De in lid 11.1 genoemde omgevingsvergunning kan uitsluitend worden verleend indien geen onevenredige afbreuk wordt gedaan aan:

  • a. het straat- en bebouwingsbeeld;
  • b. de woonsituatie;
  • c. de milieusituatie;
  • d. de verkeerssituatie;
  • e. de gebruiksmogelijkheden van de aangrenzende gronden en bouwwerken.

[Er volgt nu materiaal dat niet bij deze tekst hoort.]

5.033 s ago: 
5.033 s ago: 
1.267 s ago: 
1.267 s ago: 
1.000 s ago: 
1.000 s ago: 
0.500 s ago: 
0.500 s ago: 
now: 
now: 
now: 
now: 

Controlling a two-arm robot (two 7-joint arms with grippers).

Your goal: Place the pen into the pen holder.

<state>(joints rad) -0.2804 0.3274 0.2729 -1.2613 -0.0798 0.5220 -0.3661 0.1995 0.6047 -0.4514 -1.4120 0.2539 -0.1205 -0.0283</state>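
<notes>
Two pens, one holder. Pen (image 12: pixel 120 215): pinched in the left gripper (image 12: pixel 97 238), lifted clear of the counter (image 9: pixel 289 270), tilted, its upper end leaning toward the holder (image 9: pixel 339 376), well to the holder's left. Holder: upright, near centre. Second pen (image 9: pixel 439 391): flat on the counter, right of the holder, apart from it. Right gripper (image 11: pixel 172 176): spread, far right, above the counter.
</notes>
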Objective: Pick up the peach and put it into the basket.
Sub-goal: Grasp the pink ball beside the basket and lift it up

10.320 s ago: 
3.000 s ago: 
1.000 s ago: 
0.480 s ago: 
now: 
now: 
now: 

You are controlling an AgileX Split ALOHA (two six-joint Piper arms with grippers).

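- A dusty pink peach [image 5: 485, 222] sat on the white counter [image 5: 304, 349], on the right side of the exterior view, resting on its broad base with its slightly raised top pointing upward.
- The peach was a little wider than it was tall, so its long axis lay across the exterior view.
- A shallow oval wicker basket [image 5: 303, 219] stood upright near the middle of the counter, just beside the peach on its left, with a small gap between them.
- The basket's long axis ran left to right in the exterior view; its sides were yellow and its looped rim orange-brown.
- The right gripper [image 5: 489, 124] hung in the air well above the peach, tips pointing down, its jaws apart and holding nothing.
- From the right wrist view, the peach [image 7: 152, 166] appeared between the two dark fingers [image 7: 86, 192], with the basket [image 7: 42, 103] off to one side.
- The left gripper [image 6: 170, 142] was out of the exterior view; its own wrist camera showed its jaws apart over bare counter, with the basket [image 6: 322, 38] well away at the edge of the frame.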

Hoofdstuk 4 Overgangs- en slotregels

Artikel 12 Overgangsrecht

12.1 Overgangsregels bouwwerken
  • a. Een bouwwerk dat op het tijdstip van inwerkingtreding van het bestemmingsplan aanwezig of in uitvoering is, dan wel gebouwd kan worden krachtens een omgevingsvergunning voor het bouwen, en afwijkt van het plan, mag, mits deze afwijking naar aard en omvang niet wordt vergroot
    • 1. gedeeltelijk worden vernieuwd of veranderd;
    • 2. na het teniet gaan ten gevolge van een calamiteit geheel worden vernieuwd of veranderd, mits de aanvraag van de omgevingsvergunning voor het bouwen wordt gedaan binnen twee jaar na de dag waarop het bouwwerk is teniet gegaan.
  • b. Het bevoegd gezag kan eenmalig in afwijking van het bepaalde in sublid a een omgevingsvergunning verlenen voor het vergroten van de inhoud van een bouwwerk als bedoeld in het sublid a met maximaal 10%.
  • a. Sublid a is niet van toepassing op bouwwerken die weliswaar bestaan op het tijdstip van inwerkingtreding van het plan, maar zijn gebouwd zonder vergunning en in strijd met het daarvoor geldende plan, daaronder begrepen de overgangsbepaling van dat plan.
12.2 Overgangsregels gebruik
  • a. Het gebruik van grond en bouwwerken dat bestond op het tijdstip van inwerkingtreding van het bestemmingsplan en hiermee in strijd is, mag worden voortgezet.
  • b. Het is verboden het met het bestemmingsplan strijdige gebruik, bedoeld in sublid a, te veranderen of te laten veranderen in een ander met dat plan strijdig gebruik, tenzij door deze verandering de afwijking naar aard en omvang wordt verkleind.
  • c. Indien het gebruik, bedoeld in sublid a, na het tijdstip van inwerkingtreding van het plan voor een periode langer dan een jaar wordt onderbroken, is het verboden dit gebruik daarna te hervatten of te laten hervatten.
  • d. Sublid a is niet van toepassing op het gebruik dat reeds in strijd was met het voorheen geldende bestemmingsplan, daaronder begrepen de overgangsbepalingen van dat plan.

Artikel 13 Slotregel

Deze regels worden aangehaald als:

Regels van het bestemmingsplan Jan Hooglandstraat 36 Olst.